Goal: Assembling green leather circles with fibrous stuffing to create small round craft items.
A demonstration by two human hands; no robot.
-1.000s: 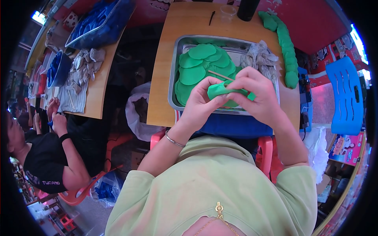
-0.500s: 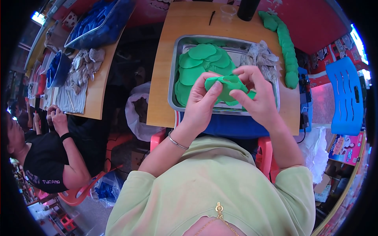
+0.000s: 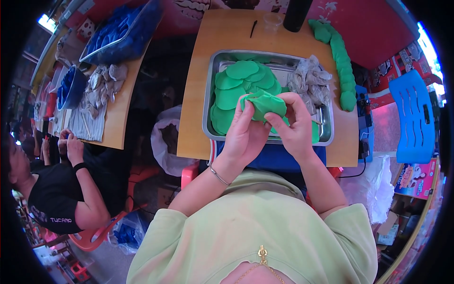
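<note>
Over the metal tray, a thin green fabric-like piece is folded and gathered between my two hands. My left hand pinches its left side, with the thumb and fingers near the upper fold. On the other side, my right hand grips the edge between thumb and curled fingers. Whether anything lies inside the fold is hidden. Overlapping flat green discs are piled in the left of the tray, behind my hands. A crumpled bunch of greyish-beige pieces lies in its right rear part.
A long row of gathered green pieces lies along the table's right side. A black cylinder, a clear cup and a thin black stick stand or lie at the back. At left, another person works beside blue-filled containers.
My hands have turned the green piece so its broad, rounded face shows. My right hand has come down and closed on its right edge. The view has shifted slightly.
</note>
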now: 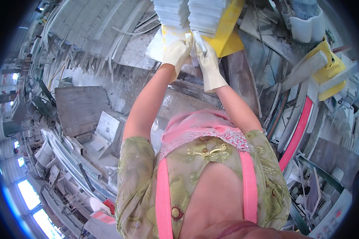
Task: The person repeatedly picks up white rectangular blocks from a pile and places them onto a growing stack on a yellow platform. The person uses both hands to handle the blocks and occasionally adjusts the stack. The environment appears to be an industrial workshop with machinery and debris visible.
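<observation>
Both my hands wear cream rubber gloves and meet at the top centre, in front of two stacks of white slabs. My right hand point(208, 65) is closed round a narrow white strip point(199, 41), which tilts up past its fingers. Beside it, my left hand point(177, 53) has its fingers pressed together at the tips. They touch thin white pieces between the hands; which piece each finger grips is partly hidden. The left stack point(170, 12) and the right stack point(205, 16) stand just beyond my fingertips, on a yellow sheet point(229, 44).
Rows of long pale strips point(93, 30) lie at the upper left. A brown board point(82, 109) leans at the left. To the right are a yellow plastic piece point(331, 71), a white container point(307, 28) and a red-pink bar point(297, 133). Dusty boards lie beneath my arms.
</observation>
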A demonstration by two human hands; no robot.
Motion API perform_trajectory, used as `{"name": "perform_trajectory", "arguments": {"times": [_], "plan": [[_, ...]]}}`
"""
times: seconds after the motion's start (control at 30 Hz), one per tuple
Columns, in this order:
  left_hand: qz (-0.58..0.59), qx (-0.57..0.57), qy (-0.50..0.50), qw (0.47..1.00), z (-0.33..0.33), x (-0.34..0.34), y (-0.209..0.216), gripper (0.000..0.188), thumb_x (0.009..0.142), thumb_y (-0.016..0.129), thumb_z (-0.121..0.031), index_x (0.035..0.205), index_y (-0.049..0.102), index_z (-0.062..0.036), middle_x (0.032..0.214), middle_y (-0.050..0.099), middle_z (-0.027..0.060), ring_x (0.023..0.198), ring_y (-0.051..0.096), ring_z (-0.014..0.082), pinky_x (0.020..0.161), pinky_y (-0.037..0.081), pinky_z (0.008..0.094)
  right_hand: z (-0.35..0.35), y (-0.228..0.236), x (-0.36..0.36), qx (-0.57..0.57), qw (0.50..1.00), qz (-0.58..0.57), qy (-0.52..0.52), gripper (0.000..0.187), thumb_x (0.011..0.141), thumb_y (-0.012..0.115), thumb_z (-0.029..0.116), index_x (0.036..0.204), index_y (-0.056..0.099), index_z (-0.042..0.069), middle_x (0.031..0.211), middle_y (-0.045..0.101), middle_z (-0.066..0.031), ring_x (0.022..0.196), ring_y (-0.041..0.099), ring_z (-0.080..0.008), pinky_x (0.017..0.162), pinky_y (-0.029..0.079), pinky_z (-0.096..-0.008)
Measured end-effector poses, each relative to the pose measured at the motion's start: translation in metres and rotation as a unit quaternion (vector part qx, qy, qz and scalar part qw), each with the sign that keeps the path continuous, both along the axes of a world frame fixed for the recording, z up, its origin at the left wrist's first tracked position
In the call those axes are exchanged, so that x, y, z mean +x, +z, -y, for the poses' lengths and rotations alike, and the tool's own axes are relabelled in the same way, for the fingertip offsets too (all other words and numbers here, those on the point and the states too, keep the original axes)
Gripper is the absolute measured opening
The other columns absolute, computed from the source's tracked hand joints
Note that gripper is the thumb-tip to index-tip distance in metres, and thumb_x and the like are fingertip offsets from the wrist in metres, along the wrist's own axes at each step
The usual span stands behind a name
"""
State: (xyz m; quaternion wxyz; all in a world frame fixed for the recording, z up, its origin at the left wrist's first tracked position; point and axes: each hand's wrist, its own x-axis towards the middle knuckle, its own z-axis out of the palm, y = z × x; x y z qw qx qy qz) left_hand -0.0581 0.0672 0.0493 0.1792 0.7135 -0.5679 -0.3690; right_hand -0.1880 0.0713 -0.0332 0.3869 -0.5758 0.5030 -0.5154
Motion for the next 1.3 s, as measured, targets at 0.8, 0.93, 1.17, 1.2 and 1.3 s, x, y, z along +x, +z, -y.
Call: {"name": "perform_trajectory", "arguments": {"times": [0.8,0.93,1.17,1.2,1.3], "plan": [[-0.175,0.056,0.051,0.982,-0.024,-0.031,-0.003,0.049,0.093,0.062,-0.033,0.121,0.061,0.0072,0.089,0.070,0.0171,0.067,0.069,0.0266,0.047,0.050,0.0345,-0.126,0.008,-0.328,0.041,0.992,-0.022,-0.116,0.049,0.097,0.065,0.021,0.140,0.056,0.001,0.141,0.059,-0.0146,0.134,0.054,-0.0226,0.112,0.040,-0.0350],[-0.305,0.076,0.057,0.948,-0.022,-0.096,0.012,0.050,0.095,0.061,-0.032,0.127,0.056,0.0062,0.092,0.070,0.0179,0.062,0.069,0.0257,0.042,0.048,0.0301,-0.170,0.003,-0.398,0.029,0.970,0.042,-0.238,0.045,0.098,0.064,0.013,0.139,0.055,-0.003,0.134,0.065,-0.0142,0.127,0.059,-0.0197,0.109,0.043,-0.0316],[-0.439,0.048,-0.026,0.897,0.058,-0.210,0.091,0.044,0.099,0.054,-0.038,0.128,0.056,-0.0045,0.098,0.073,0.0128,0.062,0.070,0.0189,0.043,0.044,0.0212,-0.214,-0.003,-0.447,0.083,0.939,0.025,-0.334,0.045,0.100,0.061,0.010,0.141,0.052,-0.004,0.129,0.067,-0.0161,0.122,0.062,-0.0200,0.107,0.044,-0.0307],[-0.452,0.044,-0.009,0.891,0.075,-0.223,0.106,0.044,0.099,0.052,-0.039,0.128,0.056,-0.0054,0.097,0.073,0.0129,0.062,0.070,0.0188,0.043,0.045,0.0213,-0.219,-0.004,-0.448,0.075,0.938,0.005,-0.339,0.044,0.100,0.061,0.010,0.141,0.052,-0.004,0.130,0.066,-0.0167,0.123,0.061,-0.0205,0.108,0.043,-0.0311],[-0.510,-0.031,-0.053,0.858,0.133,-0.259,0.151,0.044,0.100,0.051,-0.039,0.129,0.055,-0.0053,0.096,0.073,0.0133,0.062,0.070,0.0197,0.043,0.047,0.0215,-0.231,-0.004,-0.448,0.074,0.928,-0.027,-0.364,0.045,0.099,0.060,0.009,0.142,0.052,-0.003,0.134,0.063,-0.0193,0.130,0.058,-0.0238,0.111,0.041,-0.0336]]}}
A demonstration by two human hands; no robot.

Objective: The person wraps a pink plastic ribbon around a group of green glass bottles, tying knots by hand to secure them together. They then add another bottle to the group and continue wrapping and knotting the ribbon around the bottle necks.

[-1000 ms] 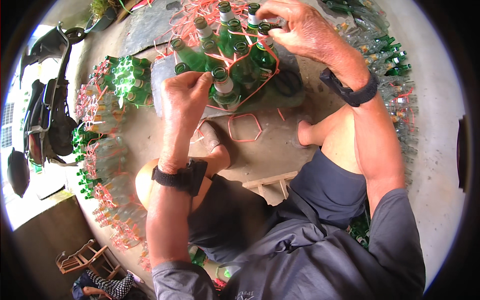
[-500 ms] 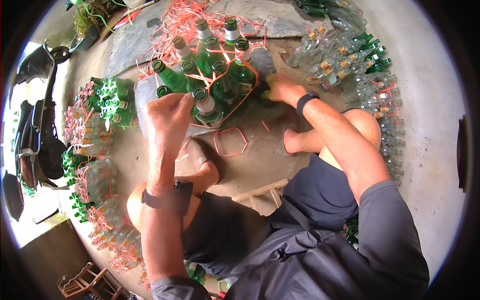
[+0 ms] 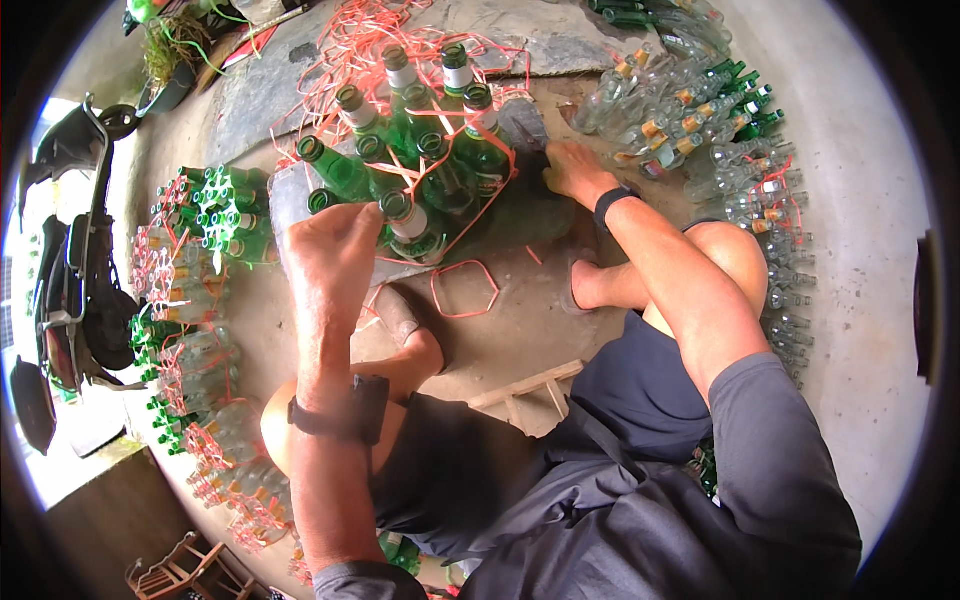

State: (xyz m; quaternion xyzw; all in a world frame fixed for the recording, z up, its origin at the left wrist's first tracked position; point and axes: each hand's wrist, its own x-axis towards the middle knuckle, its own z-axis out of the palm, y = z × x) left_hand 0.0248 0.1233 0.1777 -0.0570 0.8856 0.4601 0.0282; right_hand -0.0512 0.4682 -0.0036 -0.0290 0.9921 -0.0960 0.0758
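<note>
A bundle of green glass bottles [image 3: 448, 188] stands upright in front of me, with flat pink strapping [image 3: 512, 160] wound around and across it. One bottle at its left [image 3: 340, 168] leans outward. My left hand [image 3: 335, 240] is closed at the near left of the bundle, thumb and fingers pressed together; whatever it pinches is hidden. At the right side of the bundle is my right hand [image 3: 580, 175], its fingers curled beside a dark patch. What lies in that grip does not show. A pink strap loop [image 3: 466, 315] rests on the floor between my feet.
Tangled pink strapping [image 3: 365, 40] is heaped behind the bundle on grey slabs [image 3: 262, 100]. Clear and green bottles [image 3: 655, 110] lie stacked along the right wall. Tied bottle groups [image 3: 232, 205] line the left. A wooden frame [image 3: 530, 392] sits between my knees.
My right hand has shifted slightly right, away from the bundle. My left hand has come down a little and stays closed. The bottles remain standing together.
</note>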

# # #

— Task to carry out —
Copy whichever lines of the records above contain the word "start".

— Expected answer —
times: seconds after the motion's start (control at 30 Hz), one per tuple
Measured end-effector poses, each relative to the pose measured at the motion's start: translation in metres and rotation as a unit quaternion (vector part qx, qy, qz and scalar part qw), each with the sign that keeps the path continuous, both along the axes of a world frame fixed for the recording, z up, its origin at the left wrist's first tracked position

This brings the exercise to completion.